Further, as the quinonediazide compound used in the present invention, the following compounds described in JP-A-58-43451 can be used. That is, for example, well-known 1,2- such as 1,2-benzoquinonediazidosulfonic acid ester, 1,2-naphthoquinonediazidosulfonic acid ester, 1,2-benzoquinonediazidosulfonic acid amide, and 1,2-naphthoquinonediazidosulfonic acid amide. And quinonediazide compounds.

More specifically, J. Kosal (JK)
osar), "Light Sensitive Systems"
("Light-Sensitive System
s ") pp. 339-352 (1965), John Wiley & Sons.
Sons, Inc. (New York) and WS De Forest, "Photoresist", Vol. 50, (1975), McGraw Hill
1,2-benzoquinonediazide-4-sulfonic acid phenyl ester, 1,2,1 ', 2'-di- (benzoquinonediazide-4-sulfonyl) -dihydroxyphenyl, as described in W-Hill), New York. ,
1,2-benzoquinonediazide-4- (N-ethyl-N
-Β-naphthyl) -sulfonamide, 1,2-naphthoquinonediazido-5-sulfonic acid cyclohexyl ester, 1- (1,2-naphthoquinonediazide-5-sulfonyl) -3,5-dimethylpyrazole, 1,2- Naphthoquinonediazide-5-sulfonic acid-4 ″ -hydroxydiphenyl-4 ″ -azo-β-naphthol ester, N,
N-di- (1,2-naphthoquinonediazido-5-sulfonyl) -aniline, 2 '-(1,2-naphthoquinonediazide-5-sulfonyloxy) -1-hydroxy-anthraquinone, 1,2-naphthoquinonediazide-5 -Sulfonic acid-2,4-dihydroxybenzophenone ester, 1,2-naphthoquinonediazide-5-sulfonic acid-
2,3,4-trihydroxybenzophenone ester,
Condensate of 2 mol of 1,2-naphthoquinonediazide-5-sulfonic acid chloride and 1 mol of 4,4'-diaminobenzophenone; 2 mol of 1,2-naphthoquinonediazide-5-sulfonic acid chloride and 4,4'-dihydroxy- 1,1 '
Condensate of 1 mol of diphenylsulfone, 1 mol of 1,2-naphthoquinonediazide-5-sulfonic acid chloride and 1 mol of purprogalin, 1,2-naphthoquinonediazide-5- (N-dihydroabiethyl) -sulfonamide And 1,2-quinonediazide compounds. No. 37-1953, 37-362
No. 7, No. 37-13109, No. 40-26126,
No. 40-3801, No. 45-5604, No. 45-2
Nos. 7345 and 51131013, JP-A-48-9
No. 6575, No. 48-63802, No. 48-6380
The 1,2-quinonediazide compound described in each of JP-A No. 3 can also be mentioned.
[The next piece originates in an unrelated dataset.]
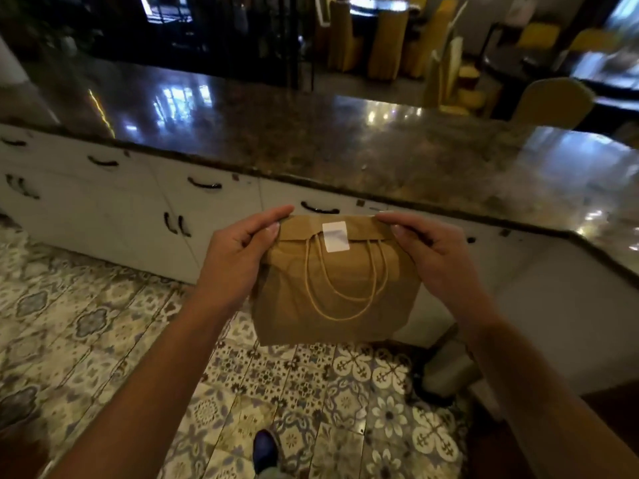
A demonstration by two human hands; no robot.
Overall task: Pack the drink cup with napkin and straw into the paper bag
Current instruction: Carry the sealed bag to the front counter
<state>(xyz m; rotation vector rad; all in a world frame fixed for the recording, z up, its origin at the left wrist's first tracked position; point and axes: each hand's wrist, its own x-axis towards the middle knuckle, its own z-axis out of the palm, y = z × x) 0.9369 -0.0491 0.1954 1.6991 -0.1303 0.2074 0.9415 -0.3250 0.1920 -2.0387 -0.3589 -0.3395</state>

In the present invention, the quinonediazide compound contained in the photosensitive composition is preferably a quinonediazidesulfonic acid ester of a novolak resin obtained by condensing phenols with aldehydes or ketones. The weight average molecular weight is preferably in the range of 2,000 to 5,000. When the weight average molecular weight is less than 2,000, chemical resistance is particularly deteriorated, and when it exceeds 5,000, sensitivity, under developability and gradation are particularly deteriorated.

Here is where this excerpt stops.